Après le premier assaut de l’ANP, dont les responsables sont loin d’être dupes et ont fait savoir aux terroristes que ça ne va pas se passer comme ils le souhaitaient, les fous intégristes passent au deuxième plan: focaliser leur effort sur les USA et demandant la négociation directe avec Washington. Parallèlement à ça, les boucliers médiatiques occidentaux sont levés contre l’Algérie et l’intervention de l’ANP à In Aminas. On ne parle plus de l’intervention française au Mali qui tourne au fiasco, pour l’instant. On insiste sur le fait que le bilan de l’intervention contre les ravisseurs dans la base de vie soit catastrophique, en prenant le seul critère ; les otages occidentaux. Or, près de 600 otages algériens ont été libérés avec une centaine d’étrangers. 
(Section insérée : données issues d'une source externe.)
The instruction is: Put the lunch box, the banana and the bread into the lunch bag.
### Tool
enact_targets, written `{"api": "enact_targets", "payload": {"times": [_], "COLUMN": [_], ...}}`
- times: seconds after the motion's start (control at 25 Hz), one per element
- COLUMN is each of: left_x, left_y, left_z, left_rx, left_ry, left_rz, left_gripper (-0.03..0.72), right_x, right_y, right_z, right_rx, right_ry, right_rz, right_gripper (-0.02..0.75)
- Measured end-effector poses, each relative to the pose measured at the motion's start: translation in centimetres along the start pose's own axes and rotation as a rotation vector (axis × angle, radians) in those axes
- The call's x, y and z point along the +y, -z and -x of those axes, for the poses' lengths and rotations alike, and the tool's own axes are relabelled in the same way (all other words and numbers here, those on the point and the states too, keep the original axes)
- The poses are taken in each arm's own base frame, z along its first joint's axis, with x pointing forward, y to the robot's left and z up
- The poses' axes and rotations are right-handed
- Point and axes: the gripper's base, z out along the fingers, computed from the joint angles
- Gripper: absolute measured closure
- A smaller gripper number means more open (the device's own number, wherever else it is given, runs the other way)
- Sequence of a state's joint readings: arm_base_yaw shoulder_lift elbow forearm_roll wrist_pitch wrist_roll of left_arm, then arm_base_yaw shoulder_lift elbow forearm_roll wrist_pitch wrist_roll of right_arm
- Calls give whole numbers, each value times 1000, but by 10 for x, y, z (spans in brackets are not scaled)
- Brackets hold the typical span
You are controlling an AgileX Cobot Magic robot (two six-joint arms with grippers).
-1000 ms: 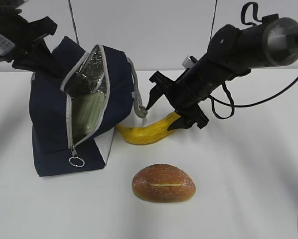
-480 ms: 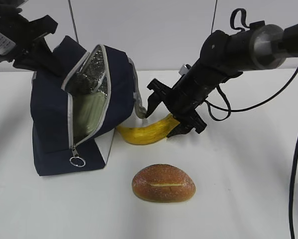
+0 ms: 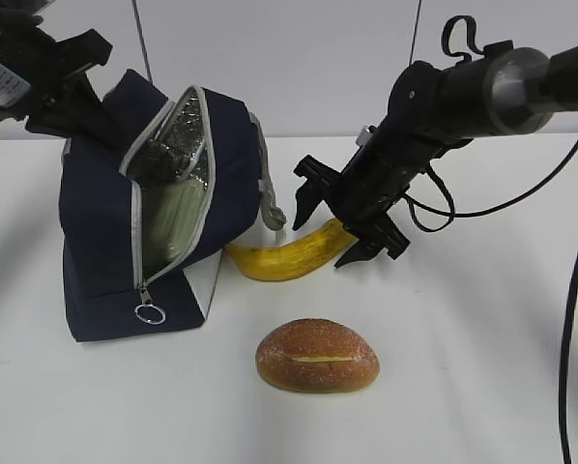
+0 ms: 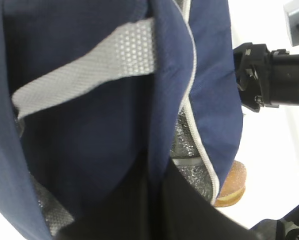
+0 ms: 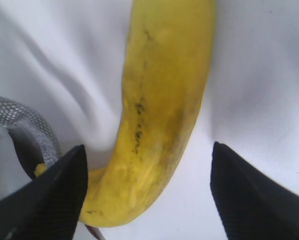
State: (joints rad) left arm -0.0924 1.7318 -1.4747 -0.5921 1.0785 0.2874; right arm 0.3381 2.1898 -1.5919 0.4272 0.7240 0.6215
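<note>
The navy lunch bag [image 3: 101, 251] stands at the left, unzipped, its foil-lined mouth facing right. The green-lidded lunch box [image 3: 173, 220] stands inside it. My left gripper [image 3: 94, 111] is shut on the bag's top fabric [image 4: 89, 150], and its dark fingers [image 4: 199, 210] pinch the cloth. The yellow banana [image 3: 287, 257] lies on the table just right of the bag. My right gripper [image 3: 326, 240] is open, its fingers straddling the banana [image 5: 162, 100] on either side without touching it [image 5: 148, 150]. The bread [image 3: 317, 356] lies in front, clear of both arms.
The bag's grey strap [image 3: 268, 198] hangs near the right gripper's left finger and shows in the right wrist view [image 5: 27, 120]. A metal ring pull [image 3: 148, 313] dangles at the bag's lower front. The white table [image 3: 482, 367] extends right and forward.
The right gripper has shifted slightly right, away from the bag's strap, staying open over the banana. The left gripper, bag, banana and bread have not moved.
</note>
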Motion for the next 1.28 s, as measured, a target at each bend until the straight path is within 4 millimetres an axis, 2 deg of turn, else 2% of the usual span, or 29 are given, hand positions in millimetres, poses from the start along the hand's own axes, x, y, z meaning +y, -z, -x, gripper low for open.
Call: {"api": "enact_targets", "payload": {"times": [0.32,0.52,0.84,1.08,1.28], "left_x": [0,0,0,0,0], "left_y": [0,0,0,0,0], "left_z": [0,0,0,0,0], "left_rx": [0,1,1,1,1], "left_ry": [0,0,0,0,0], "left_rz": [0,0,0,0,0], "left_gripper": [691,691,691,691,691], "right_x": [10,9,5,7,18], "right_y": [-2,-6,-11,-11,-2], "right_z": [7,7,6,7,15], "right_rx": [0,20,37,43,12], "right_ry": [11,17,13,7,70], "right_rz": [10,-12,-30,-25,-39], "right_gripper": [177,263,293,424,427]}}
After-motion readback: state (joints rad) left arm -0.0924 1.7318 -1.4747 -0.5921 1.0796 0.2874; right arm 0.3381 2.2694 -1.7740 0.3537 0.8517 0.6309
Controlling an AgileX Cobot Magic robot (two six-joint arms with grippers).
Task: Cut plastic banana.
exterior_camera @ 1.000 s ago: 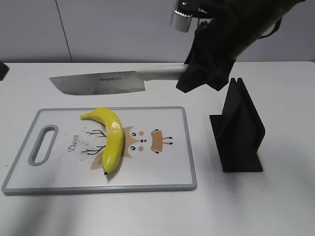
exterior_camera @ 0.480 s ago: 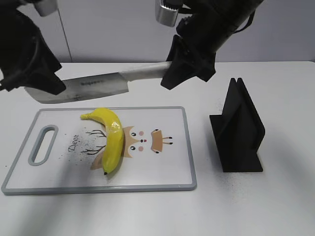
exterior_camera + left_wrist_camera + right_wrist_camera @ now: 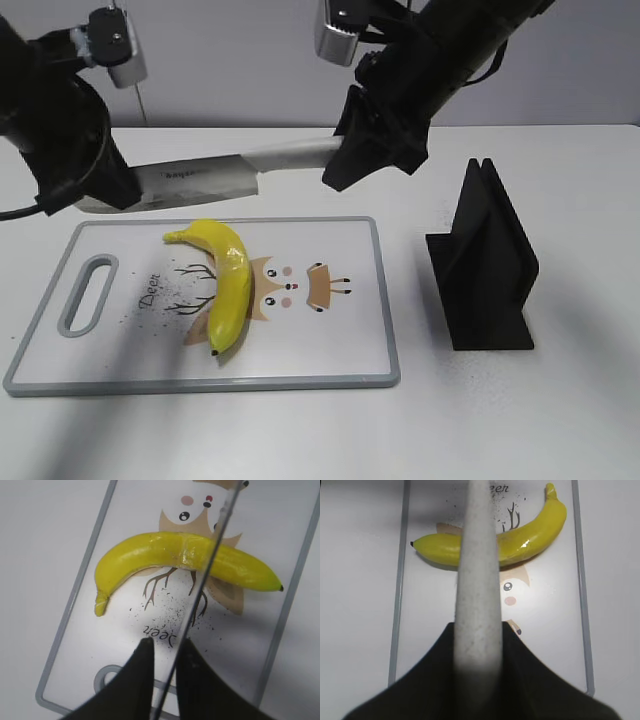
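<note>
Your right gripper (image 3: 345, 165) is clamped on the pale speckled handle of the broad steel kitchen knife (image 3: 215, 182), black fingers (image 3: 520, 665) pressing either side of the handle, which runs straight up the middle of the right wrist view. Out at the far end of that blade, your left gripper (image 3: 164, 652) has its two black fingers (image 3: 137, 677) set close on either side of the thin blade edge; they look pinched on it, though actual contact is hard to confirm. The knife hangs level in the air, above the rear edge of the white rectangular cutting board with the grey rim and cartoon deer print (image 3: 385, 300). Below it, the glossy yellow curved plastic banana (image 3: 228, 280) lies flat on the board's left-centre, whole, stem toward the back, dark tip toward the front, apart from the blade. In the left wrist view the blade edge crosses right over the banana's middle. Off to your right, a black angular plastic knife stand (image 3: 485, 265) sits on the white table (image 3: 560, 420), well clear of the board.
</note>
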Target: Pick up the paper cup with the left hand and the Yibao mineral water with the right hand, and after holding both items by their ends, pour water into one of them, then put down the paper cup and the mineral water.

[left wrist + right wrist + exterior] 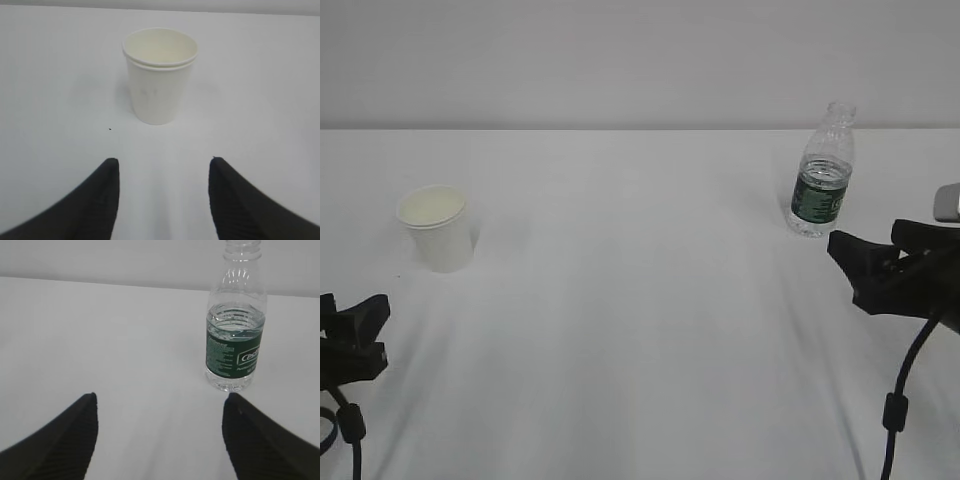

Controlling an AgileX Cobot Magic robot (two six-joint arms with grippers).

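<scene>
Two claws are sitting wide and empty: the left hand (164,200) is facing the upright paper cup (160,75) dead ahead, while the right hand (160,440) is finding the Yibao mineral water (235,335) ahead, off to its right.

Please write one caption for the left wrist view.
Open black tool facing an upright small white paper cup on a white table.

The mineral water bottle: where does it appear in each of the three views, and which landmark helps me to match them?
Exterior view: the mineral water bottle stands upright at the far right of the white table, beyond the right gripper.
Left wrist view: not in it; only the paper cup shows.
Right wrist view: upright at upper right, ahead of the gripper's right finger.
Shared landmark: the white table, whose far edge meets the wall in every view.
</scene>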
Pour toutes ses raisons, quelque soit l’issue finale de cette prise d’otage, l’Algérie doit radicaliser, encore plus, sa position souverainiste. Ceci passera forcément par plusieurs points: renforcer la sécurité des sites gaziers et pétroliers au sud du pays, renforcer la fermeture des frontières (sud, sud-est et sud-ouest) et ne les ouvrir que temporairement et périodiquement (notamment pour des raisons humanitaires), et surtout arrêter la moindre collaboration avec l’armée française, en fermant l’espace aérien algérien et l’interdiction du survole des avions français qui bombardent le nord du Mali. L’Algérie est un pays souverain et indépendant, notre gouvernement doit, au moins sur ce point, se soumettre à la volonté populaire surtout que la prise d’otage en cours confirme que notre pays n’a rien à gagner et tout à perdre en se retrouvant, de son gré ou de son malgré, impliqué dans une guerre qui n’est pas la notre. S.G.